Saved data entries:
*-*-*

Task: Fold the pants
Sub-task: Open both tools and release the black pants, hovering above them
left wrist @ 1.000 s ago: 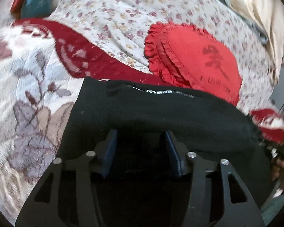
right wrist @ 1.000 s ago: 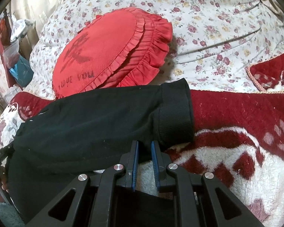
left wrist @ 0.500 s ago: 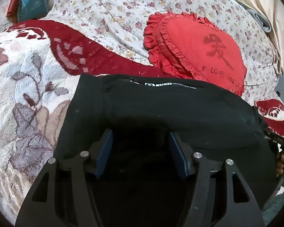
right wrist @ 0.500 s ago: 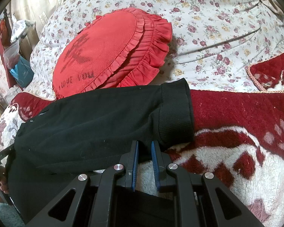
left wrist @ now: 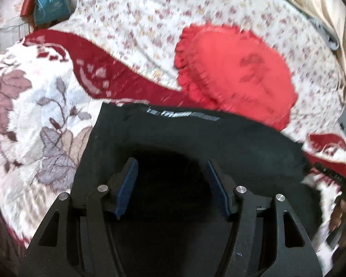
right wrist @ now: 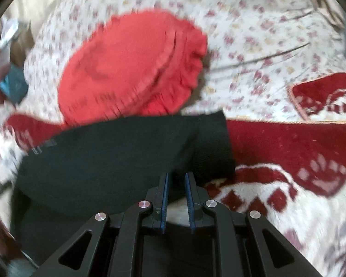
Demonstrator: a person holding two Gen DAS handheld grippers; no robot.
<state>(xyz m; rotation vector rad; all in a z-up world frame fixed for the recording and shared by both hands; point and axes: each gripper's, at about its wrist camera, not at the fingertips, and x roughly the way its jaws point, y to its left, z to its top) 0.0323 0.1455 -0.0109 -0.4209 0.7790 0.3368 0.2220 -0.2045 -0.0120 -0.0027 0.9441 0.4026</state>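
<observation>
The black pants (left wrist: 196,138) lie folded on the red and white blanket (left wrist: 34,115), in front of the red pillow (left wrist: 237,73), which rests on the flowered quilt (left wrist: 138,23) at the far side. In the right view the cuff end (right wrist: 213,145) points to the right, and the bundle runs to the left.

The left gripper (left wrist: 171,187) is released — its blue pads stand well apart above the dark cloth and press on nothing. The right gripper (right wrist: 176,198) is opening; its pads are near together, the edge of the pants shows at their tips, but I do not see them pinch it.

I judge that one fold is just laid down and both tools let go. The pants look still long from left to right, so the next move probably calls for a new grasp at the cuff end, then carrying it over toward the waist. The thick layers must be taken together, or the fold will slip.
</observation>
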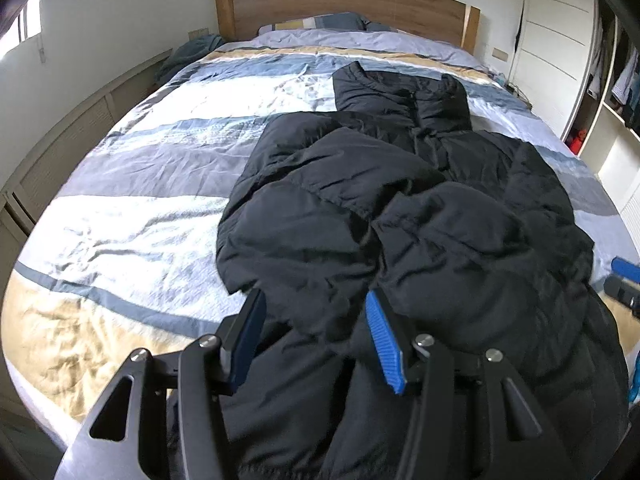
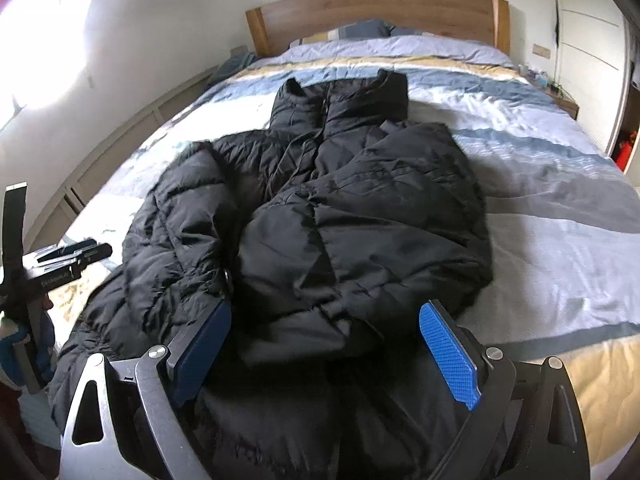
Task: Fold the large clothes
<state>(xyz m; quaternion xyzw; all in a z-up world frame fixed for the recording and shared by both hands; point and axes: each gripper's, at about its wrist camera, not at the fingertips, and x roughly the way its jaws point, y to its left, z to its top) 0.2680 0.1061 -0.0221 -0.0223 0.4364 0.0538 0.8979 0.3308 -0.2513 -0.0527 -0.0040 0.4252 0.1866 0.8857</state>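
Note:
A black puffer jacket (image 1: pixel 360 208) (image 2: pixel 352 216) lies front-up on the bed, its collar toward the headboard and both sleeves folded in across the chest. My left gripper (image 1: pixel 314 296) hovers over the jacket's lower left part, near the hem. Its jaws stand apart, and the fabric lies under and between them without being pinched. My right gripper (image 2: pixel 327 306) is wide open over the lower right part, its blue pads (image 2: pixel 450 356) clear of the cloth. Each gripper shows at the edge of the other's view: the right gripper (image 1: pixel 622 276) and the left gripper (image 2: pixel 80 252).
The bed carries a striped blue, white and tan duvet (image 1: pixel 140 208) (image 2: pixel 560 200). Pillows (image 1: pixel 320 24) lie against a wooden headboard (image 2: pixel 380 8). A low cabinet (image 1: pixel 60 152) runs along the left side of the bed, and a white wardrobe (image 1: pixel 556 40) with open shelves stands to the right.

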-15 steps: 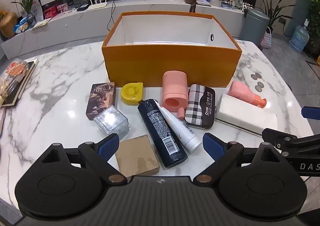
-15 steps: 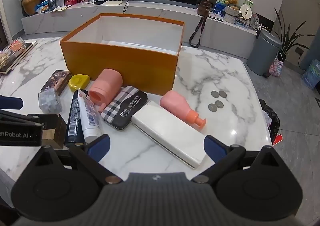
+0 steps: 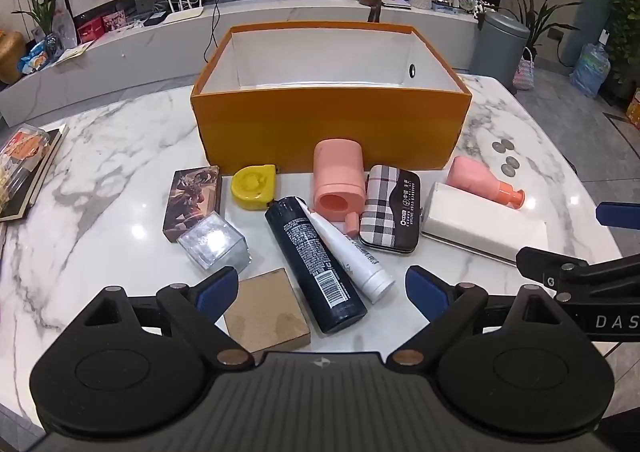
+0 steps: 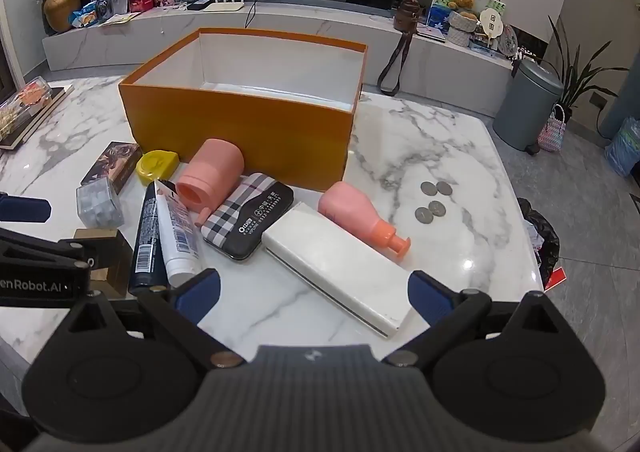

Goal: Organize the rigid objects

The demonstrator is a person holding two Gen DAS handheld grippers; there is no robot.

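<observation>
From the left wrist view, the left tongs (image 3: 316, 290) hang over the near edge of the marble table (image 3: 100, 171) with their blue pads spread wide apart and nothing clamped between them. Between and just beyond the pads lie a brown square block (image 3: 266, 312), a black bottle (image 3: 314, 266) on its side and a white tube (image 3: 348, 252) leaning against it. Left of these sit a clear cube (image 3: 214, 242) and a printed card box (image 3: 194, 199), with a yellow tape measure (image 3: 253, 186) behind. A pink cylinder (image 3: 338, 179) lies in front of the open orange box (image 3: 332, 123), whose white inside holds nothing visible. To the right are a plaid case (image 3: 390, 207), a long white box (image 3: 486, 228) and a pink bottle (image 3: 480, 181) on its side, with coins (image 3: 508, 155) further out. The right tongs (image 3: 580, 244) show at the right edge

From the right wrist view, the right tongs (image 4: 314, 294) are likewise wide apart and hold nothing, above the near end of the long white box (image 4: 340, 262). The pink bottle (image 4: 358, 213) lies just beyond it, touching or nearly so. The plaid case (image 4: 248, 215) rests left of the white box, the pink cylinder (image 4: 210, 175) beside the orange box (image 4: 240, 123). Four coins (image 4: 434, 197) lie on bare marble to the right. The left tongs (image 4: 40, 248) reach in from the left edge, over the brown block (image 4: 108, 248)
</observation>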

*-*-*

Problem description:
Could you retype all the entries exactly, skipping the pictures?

Response area:
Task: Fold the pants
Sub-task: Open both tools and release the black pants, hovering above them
left wrist @ 1.000 s ago: 
right wrist @ 1.000 s ago: 
left wrist @ 0.500 s ago: 
right wrist @ 0.500 s ago: 
left wrist @ now: 
right wrist @ now: 
Demonstrator: a person holding two Gen DAS handheld grippers; no robot.
<state>(xyz m; rotation vector rad; all in a z-up world frame fixed for the recording and shared by both hands; point and axes: each gripper's, at about its wrist camera, not at the fingertips, and x roughly the way its jaws point, y to its left, z to its top) 0.0323 0.1455 -0.0109 -0.4209 0.7790 0.3368 0.2220 -0.2045 -0.0120 -0.0027 0.9441 0.4026</state>
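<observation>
The black pants (left wrist: 196,138) lie folded on the red and white blanket (left wrist: 34,115), in front of the red pillow (left wrist: 237,73), which rests on the flowered quilt (left wrist: 138,23) at the far side. In the right view the cuff end (right wrist: 213,145) points to the right, and the bundle runs to the left.

The left gripper (left wrist: 171,187) is released — its blue pads stand well apart above the dark cloth and press on nothing. The right gripper (right wrist: 176,198) is opening; its pads are near together, the edge of the pants shows at their tips, but I do not see them pinch it.

I judge that one fold is just laid down and both tools let go. The pants look still long from left to right, so the next move probably calls for a new grasp at the cuff end, then carrying it over toward the waist. The thick layers must be taken together, or the fold will slip.
</observation>
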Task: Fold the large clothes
<state>(xyz m; quaternion xyzw; all in a z-up world frame fixed for the recording and shared by both hands; point and axes: each gripper's, at about its wrist camera, not at the fingertips, and x roughly the way its jaws point, y to its left, z to its top) 0.2680 0.1061 -0.0221 -0.0223 0.4364 0.0538 0.8979 0.3308 -0.2513 -0.0527 -0.0040 0.4252 0.1866 0.8857</state>
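Note:
A black puffer jacket (image 1: pixel 360 208) (image 2: pixel 352 216) lies front-up on the bed, its collar toward the headboard and both sleeves folded in across the chest. My left gripper (image 1: pixel 314 296) hovers over the jacket's lower left part, near the hem. Its jaws stand apart, and the fabric lies under and between them without being pinched. My right gripper (image 2: pixel 327 306) is wide open over the lower right part, its blue pads (image 2: pixel 450 356) clear of the cloth. Each gripper shows at the edge of the other's view: the right gripper (image 1: pixel 622 276) and the left gripper (image 2: pixel 80 252).
The bed carries a striped blue, white and tan duvet (image 1: pixel 140 208) (image 2: pixel 560 200). Pillows (image 1: pixel 320 24) lie against a wooden headboard (image 2: pixel 380 8). A low cabinet (image 1: pixel 60 152) runs along the left side of the bed, and a white wardrobe (image 1: pixel 556 40) with open shelves stands to the right.
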
-15 steps: 
-15 steps: 
+0 steps: 
+0 steps: 

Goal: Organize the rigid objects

The demonstrator is a person holding two Gen DAS handheld grippers; there is no robot.

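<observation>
From the left wrist view, the left tongs (image 3: 316, 290) hang over the near edge of the marble table (image 3: 100, 171) with their blue pads spread wide apart and nothing clamped between them. Between and just beyond the pads lie a brown square block (image 3: 266, 312), a black bottle (image 3: 314, 266) on its side and a white tube (image 3: 348, 252) leaning against it. Left of these sit a clear cube (image 3: 214, 242) and a printed card box (image 3: 194, 199), with a yellow tape measure (image 3: 253, 186) behind. A pink cylinder (image 3: 338, 179) lies in front of the open orange box (image 3: 332, 123), whose white inside holds nothing visible. To the right are a plaid case (image 3: 390, 207), a long white box (image 3: 486, 228) and a pink bottle (image 3: 480, 181) on its side, with coins (image 3: 508, 155) further out. The right tongs (image 3: 580, 244) show at the right edge

From the right wrist view, the right tongs (image 4: 314, 294) are likewise wide apart and hold nothing, above the near end of the long white box (image 4: 340, 262). The pink bottle (image 4: 358, 213) lies just beyond it, touching or nearly so. The plaid case (image 4: 248, 215) rests left of the white box, the pink cylinder (image 4: 210, 175) beside the orange box (image 4: 240, 123). Four coins (image 4: 434, 197) lie on bare marble to the right. The left tongs (image 4: 40, 248) reach in from the left edge, over the brown block (image 4: 108, 248)
</observation>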

The response is finished.